◆ Task directions:
Pick every line from the data that holds the word "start".

◆ Records provided:
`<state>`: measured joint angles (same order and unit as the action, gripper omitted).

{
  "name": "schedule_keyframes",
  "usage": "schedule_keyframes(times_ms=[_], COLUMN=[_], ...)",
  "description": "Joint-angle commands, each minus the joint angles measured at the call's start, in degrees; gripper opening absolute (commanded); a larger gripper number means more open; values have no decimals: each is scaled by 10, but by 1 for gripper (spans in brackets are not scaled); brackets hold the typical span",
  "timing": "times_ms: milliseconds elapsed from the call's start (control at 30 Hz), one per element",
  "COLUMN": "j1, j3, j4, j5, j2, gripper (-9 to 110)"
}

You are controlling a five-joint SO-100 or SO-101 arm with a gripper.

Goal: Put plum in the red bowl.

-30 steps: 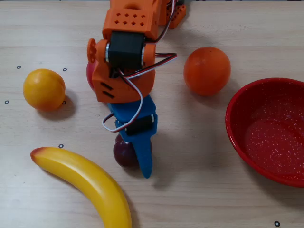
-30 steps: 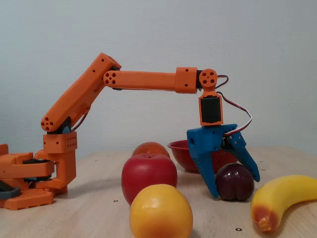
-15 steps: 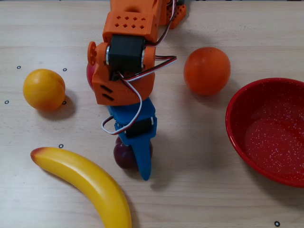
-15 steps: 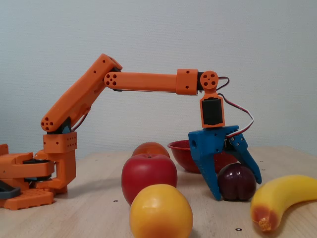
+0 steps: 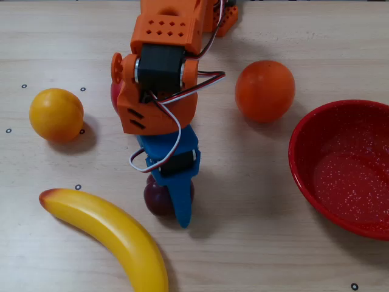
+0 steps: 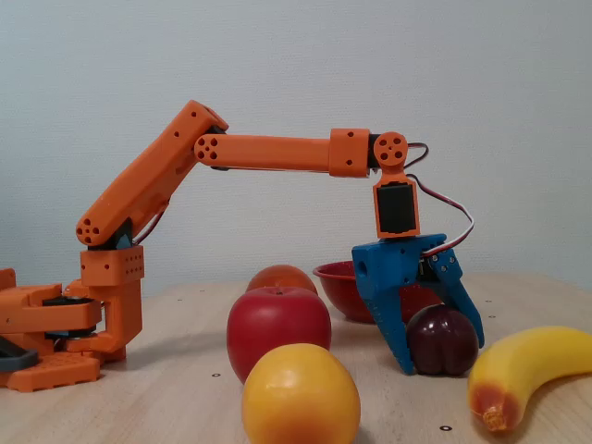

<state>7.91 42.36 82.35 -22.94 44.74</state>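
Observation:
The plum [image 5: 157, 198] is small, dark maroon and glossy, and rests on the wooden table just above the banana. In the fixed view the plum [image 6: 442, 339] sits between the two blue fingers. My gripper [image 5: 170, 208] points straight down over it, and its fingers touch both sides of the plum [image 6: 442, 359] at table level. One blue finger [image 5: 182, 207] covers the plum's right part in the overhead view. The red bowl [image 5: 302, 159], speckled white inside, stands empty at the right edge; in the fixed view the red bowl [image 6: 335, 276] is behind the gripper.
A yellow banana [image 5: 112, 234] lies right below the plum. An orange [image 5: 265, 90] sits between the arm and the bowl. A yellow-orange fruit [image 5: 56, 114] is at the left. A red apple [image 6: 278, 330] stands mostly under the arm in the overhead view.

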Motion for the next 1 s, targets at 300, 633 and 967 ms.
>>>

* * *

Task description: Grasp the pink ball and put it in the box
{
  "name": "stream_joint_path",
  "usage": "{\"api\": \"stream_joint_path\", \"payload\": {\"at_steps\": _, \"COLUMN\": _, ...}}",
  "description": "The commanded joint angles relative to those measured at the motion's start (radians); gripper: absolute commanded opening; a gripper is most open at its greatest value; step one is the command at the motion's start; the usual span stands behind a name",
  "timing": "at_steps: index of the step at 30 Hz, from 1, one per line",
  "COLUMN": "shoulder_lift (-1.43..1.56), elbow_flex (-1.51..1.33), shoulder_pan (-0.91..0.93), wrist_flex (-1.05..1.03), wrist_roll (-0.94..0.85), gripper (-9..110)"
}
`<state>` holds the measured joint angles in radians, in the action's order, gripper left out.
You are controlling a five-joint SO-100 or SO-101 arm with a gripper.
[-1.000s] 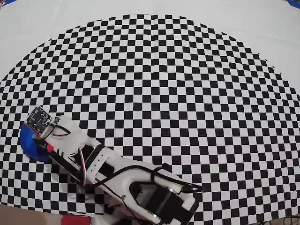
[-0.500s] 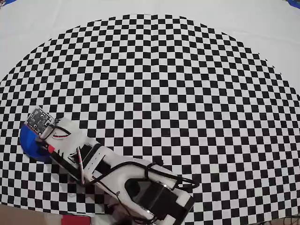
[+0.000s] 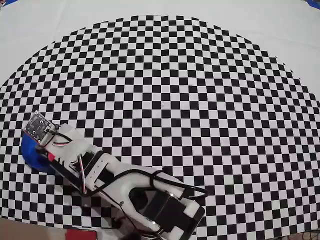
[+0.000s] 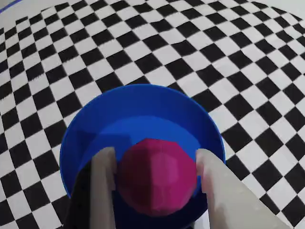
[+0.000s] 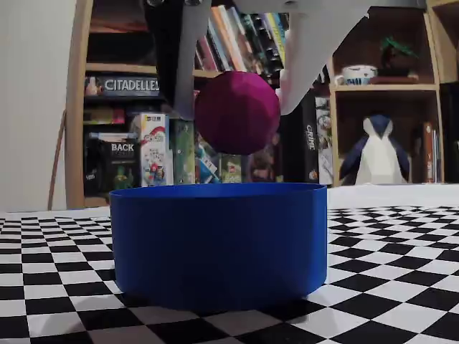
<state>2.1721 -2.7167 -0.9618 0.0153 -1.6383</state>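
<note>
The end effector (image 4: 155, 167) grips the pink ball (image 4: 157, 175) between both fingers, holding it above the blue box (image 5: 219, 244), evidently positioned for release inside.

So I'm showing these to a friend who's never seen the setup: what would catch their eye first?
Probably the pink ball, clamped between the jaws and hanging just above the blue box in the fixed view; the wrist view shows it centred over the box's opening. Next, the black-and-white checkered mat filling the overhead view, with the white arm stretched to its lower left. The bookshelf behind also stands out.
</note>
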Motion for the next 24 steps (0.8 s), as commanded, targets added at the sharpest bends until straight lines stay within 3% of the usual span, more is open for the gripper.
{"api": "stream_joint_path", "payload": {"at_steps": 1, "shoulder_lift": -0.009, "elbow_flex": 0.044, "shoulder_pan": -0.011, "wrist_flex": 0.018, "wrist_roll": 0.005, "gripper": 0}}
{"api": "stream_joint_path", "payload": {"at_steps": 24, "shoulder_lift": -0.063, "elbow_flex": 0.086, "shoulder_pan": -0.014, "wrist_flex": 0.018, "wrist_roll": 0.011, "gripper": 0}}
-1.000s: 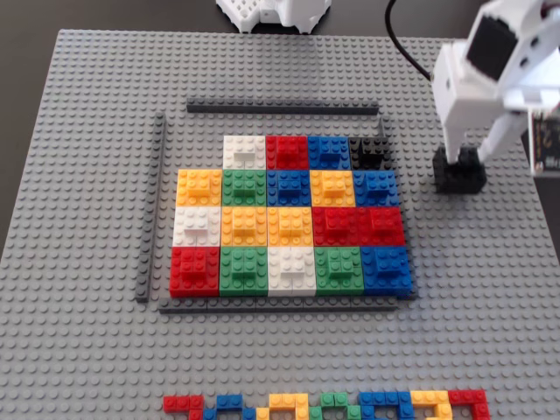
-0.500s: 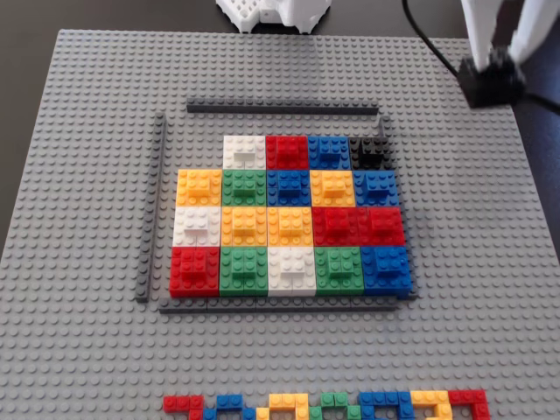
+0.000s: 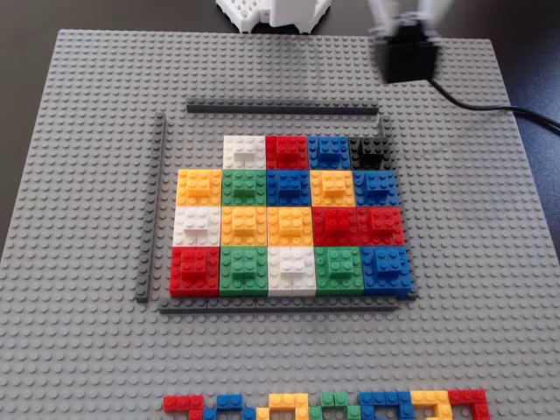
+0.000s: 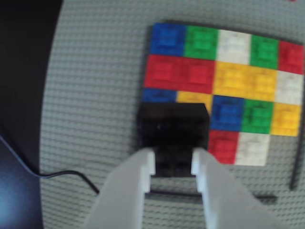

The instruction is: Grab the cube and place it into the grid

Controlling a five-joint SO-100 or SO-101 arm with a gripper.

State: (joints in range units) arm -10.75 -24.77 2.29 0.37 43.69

◆ Solution to this exercise:
  "description": "Joint-angle commands, each minus the joint angles measured at the call's start, in degrees; gripper opening absolute (commanded); a larger gripper number means more open; values have no decimals: each is scaled by 10, but by 1 for gripper (spans in brackets are not scaled); brackets hold the typical span",
  "timing": "times_ms: milliseconds elapsed from the call's start (control at 30 Hz), one per element",
  "description": "The commanded joint angles relative to those measured at the motion's start (radians); gripper: absolute commanded opening; a gripper is most open at its greatest value; step one is the command at the motion's start; the usual span stands behind a name",

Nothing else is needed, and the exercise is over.